Scan the material below for the string "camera", and copy every line where it shows up.
::::
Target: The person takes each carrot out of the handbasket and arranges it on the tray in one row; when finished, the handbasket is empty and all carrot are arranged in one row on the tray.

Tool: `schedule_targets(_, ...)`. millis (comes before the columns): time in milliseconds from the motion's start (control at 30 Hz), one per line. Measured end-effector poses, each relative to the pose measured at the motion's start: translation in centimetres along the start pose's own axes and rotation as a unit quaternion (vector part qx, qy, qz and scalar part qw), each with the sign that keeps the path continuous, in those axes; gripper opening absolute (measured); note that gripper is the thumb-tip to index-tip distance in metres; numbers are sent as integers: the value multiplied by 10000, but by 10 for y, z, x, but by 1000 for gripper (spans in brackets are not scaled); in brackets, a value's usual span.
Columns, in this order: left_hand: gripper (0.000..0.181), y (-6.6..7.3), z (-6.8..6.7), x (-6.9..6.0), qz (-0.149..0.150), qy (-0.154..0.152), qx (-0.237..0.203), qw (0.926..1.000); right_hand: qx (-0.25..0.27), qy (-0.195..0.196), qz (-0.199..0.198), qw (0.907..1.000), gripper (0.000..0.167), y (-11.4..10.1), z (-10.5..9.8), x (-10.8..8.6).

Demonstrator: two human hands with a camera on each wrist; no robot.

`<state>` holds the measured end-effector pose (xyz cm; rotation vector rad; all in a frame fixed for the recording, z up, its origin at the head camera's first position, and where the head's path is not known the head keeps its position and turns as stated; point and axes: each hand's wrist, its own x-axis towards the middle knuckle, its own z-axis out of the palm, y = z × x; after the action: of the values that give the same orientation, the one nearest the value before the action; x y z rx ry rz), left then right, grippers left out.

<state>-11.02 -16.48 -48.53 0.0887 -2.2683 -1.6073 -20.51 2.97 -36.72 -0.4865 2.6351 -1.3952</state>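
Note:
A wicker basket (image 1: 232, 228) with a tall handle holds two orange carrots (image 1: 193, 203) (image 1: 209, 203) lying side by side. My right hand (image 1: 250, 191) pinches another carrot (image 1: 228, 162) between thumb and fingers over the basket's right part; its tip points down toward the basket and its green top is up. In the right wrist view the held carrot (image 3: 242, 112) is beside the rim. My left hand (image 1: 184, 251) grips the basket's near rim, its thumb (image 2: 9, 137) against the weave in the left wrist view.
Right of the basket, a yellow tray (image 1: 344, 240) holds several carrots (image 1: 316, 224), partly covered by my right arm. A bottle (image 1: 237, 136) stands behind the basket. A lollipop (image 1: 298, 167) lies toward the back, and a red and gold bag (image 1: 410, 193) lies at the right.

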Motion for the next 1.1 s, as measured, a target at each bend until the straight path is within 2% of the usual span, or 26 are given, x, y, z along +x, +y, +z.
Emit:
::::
Written answer
Demonstrator: two human hands with a camera on each wrist; no robot.
`<state>` holds the measured end-effector pose (xyz cm; rotation vector rad; all in a frame fixed for the recording, z up, its origin at the head camera's first position, and where the head's path is not known the head keeps its position and turns as stated; point and axes: each hand's wrist, its own x-axis towards the middle knuckle, its own z-axis out of the palm, y = z × x; after the action: of the values that give the same orientation, the one nearest the value before the action; x y z rx ry rz), left then right, grippers left out.

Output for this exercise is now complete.